The discovery process during the lawsuit revealed that Lancaster was working closely with Al Gore and his staff. In fact, Al Gore personally called Lancaster after the Easterbrook article appeared and ask him about Revelle’s mental capacity in the months before his death in July of 1991. Friends and family of Revelle recall that he was sharp and active right up to the moment when he passed away from a sudden heart attack. But this did not stop Al Gore and Lancaster from claiming Revelle was suffering from senility or dementia and that was why the account in Gore’s book was so different from what Revelle wrote elsewhere, including in the “Look before you leap” article. Even Lancaster wrote in a draft of a letter to Al Gore that Revelle was “mentally sharp to the end” and was “not casual about his integrity” (Singer, 2003).

During the discovery process, Singer and his lawyers found that Lancaster knew everything in the “Look before you leap” article was true and that Revelle agreed with everything in it. The article even included a lot of material that Revelle had previously presented to a 1990 AAAS (American Academy for the Advancement of Science) meeting. More details can be seen in Fred Singer’s deposition (Jones, 1993).
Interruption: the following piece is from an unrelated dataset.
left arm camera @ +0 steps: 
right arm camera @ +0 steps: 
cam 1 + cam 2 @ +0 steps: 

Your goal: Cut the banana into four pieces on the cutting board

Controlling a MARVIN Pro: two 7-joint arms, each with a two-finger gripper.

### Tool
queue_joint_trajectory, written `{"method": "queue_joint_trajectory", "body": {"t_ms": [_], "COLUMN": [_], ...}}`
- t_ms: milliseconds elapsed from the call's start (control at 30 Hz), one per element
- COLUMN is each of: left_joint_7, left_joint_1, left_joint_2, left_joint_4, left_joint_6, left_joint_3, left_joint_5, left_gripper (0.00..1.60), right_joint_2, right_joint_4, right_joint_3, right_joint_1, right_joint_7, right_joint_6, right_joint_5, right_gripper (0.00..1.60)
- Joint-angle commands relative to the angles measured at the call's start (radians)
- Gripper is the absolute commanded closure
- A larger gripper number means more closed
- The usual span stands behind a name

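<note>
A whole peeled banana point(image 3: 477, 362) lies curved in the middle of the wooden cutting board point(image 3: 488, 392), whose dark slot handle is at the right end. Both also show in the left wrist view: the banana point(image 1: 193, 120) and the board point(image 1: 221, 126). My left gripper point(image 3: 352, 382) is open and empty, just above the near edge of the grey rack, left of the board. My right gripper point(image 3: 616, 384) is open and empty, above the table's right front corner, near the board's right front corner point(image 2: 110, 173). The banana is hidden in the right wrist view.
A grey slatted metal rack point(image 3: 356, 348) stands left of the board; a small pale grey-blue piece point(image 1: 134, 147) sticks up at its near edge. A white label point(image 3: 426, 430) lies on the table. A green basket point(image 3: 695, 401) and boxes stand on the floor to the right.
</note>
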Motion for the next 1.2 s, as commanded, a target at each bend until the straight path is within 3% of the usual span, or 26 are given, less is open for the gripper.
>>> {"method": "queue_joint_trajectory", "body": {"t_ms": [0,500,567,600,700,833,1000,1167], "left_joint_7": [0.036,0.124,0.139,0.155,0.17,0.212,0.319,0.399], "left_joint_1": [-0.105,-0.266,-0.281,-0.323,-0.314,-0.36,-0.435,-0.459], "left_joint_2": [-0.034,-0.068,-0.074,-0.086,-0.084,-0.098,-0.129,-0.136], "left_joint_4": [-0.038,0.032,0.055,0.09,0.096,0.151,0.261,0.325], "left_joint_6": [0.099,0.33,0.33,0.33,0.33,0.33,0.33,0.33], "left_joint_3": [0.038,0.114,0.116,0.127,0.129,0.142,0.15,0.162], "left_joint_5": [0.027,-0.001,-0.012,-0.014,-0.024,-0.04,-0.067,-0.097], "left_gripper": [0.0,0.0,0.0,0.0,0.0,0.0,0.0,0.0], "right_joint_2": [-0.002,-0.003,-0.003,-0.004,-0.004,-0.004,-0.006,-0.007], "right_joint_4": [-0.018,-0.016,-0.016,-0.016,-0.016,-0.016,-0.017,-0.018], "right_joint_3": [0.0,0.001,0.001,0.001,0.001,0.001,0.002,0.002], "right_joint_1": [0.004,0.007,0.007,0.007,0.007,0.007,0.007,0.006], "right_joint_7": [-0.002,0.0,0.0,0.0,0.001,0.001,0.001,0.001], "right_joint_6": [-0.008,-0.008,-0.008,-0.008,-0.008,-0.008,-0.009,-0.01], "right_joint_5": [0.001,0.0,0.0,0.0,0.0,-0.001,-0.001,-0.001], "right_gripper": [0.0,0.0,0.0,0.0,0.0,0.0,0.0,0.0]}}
Roger Revelle’s daughter, Carolyn Revelle Hufbaurer, wrote that Revelle was concerned about global warming (Hufbauer, 1992). But his concern lessened later in life and he knew the problem, if there was a problem, was not urgent. He thought more study was required before anything was done. He was for modest changes, such as more nuclear power and substituting natural gas for some coal and oil, but not much else, other than a carbon tax. As usual, the news media and politicians have no sense of the complexity and uncertainty that surrounds the scientific debate about human-caused climate change. When Revelle argued against “drastic” action, he meant measures that would cost trillions of dollars and cripple the fossil fuel industry and developing countries. Up until his death, he thought extreme measures were premature. He clearly believed that we should look before we leap.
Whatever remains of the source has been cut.